▶ [Action item] Copy out the entire listing precisely.

_____

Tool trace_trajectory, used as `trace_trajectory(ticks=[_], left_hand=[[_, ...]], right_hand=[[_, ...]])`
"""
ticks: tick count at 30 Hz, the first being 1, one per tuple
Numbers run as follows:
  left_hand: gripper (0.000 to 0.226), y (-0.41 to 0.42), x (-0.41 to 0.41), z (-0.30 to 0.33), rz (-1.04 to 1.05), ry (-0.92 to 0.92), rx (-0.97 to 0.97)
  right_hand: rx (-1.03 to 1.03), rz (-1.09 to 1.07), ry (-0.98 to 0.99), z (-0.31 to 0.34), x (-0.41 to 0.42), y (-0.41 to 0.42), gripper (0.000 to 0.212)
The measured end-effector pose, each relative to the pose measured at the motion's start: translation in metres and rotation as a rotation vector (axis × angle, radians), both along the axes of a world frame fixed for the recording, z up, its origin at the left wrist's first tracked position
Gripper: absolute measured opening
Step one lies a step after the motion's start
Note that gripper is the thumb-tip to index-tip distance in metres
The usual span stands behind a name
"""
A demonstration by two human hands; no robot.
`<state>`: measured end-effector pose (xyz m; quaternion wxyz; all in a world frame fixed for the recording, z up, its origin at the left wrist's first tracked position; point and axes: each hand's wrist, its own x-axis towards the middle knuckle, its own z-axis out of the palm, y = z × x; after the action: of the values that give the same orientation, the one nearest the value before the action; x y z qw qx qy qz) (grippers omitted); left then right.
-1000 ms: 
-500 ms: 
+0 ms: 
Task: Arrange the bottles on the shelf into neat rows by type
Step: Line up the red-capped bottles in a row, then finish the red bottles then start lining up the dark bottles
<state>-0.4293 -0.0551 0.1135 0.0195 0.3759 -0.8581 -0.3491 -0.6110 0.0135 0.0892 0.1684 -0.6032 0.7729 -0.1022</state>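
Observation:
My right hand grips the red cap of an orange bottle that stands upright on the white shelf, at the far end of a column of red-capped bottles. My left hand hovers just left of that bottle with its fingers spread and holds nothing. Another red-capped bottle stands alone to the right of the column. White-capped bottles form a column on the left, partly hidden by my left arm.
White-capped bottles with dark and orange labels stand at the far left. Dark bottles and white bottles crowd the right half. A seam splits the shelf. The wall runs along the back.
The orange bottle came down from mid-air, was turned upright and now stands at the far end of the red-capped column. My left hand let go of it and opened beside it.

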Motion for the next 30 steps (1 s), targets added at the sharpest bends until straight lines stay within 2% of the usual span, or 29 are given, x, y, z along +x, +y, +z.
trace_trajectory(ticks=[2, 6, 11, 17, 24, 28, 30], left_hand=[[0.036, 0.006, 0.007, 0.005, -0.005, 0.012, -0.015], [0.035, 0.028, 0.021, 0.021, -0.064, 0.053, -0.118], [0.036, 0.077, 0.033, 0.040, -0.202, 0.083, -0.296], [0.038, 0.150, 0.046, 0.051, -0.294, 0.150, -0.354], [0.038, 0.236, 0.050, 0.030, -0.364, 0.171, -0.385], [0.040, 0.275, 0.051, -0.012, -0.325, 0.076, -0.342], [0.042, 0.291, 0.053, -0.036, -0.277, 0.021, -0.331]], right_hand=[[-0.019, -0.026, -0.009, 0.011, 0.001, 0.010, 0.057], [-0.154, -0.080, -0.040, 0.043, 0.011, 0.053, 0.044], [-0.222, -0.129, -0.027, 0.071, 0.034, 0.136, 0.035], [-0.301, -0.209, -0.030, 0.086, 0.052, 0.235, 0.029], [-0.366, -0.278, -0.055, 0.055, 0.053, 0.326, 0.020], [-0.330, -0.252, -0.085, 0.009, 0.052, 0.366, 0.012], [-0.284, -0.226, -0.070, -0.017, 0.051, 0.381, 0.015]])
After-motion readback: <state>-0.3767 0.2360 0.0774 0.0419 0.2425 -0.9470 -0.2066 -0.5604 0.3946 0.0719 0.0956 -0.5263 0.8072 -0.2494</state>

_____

▶ [Final answer]
Tool trace_trajectory, used as `trace_trajectory(ticks=[_], left_hand=[[_, ...]], right_hand=[[_, ...]])`
"""
ticks: tick count at 30 Hz, the first being 1, one per tuple
Numbers run as follows:
  left_hand: gripper (0.000 to 0.226), y (-0.41 to 0.42), x (-0.41 to 0.41), z (-0.30 to 0.33), rz (-1.04 to 1.05), ry (-0.92 to 0.92), rx (-0.97 to 0.97)
  right_hand: rx (-1.03 to 1.03), rz (-1.09 to 1.07), ry (-0.98 to 0.99), z (-0.31 to 0.34), x (-0.41 to 0.42), y (-0.41 to 0.42), gripper (0.000 to 0.212)
The measured end-effector pose, each relative to the pose measured at the motion's start: translation in metres and rotation as a rotation vector (axis × angle, radians), both along the axes of a world frame fixed for the recording, z up, its origin at the left wrist's first tracked position
Gripper: absolute measured opening
Step one lies a step after the motion's start
Note that gripper is the thumb-tip to index-tip distance in metres
The usual span stands behind a name
"""
A demonstration by two human hands; no robot.
`<state>`: measured end-effector pose (xyz m; quaternion wxyz; all in a world frame fixed for the recording, z up, its origin at the left wrist's first tracked position; point and axes: each hand's wrist, its own x-axis towards the middle knuckle, its own z-axis out of the palm, y = z × x; after the action: of the values that give the same orientation, the one nearest the value before the action; x y z qw qx qy qz) (grippers omitted); left then right.
-1000 ms: 
-500 ms: 
+0 ms: 
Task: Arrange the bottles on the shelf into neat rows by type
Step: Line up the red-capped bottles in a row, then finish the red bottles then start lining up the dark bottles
<state>-0.4293 -0.0551 0.1135 0.0195 0.3759 -0.8581 -0.3491 -0.6110 0.0135 0.0892 0.1684 -0.6032 0.7729 -0.1022</state>
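Observation:
My right hand grips the red cap of an orange bottle that stands upright on the white shelf, at the far end of a column of red-capped bottles. My left hand hovers just left of that bottle with its fingers spread and holds nothing. Another red-capped bottle stands alone to the right of the column. White-capped bottles form a column on the left, partly hidden by my left arm.
White-capped bottles with dark and orange labels stand at the far left. Dark bottles and white bottles crowd the right half. A seam splits the shelf. The wall runs along the back.
The orange bottle came down from mid-air, was turned upright and now stands at the far end of the red-capped column. My left hand let go of it and opened beside it.
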
Motion for the next 30 steps (1 s), targets added at the sharpest bends until straight lines stay within 2% of the usual span, or 29 are given, x, y, z along +x, +y, +z.
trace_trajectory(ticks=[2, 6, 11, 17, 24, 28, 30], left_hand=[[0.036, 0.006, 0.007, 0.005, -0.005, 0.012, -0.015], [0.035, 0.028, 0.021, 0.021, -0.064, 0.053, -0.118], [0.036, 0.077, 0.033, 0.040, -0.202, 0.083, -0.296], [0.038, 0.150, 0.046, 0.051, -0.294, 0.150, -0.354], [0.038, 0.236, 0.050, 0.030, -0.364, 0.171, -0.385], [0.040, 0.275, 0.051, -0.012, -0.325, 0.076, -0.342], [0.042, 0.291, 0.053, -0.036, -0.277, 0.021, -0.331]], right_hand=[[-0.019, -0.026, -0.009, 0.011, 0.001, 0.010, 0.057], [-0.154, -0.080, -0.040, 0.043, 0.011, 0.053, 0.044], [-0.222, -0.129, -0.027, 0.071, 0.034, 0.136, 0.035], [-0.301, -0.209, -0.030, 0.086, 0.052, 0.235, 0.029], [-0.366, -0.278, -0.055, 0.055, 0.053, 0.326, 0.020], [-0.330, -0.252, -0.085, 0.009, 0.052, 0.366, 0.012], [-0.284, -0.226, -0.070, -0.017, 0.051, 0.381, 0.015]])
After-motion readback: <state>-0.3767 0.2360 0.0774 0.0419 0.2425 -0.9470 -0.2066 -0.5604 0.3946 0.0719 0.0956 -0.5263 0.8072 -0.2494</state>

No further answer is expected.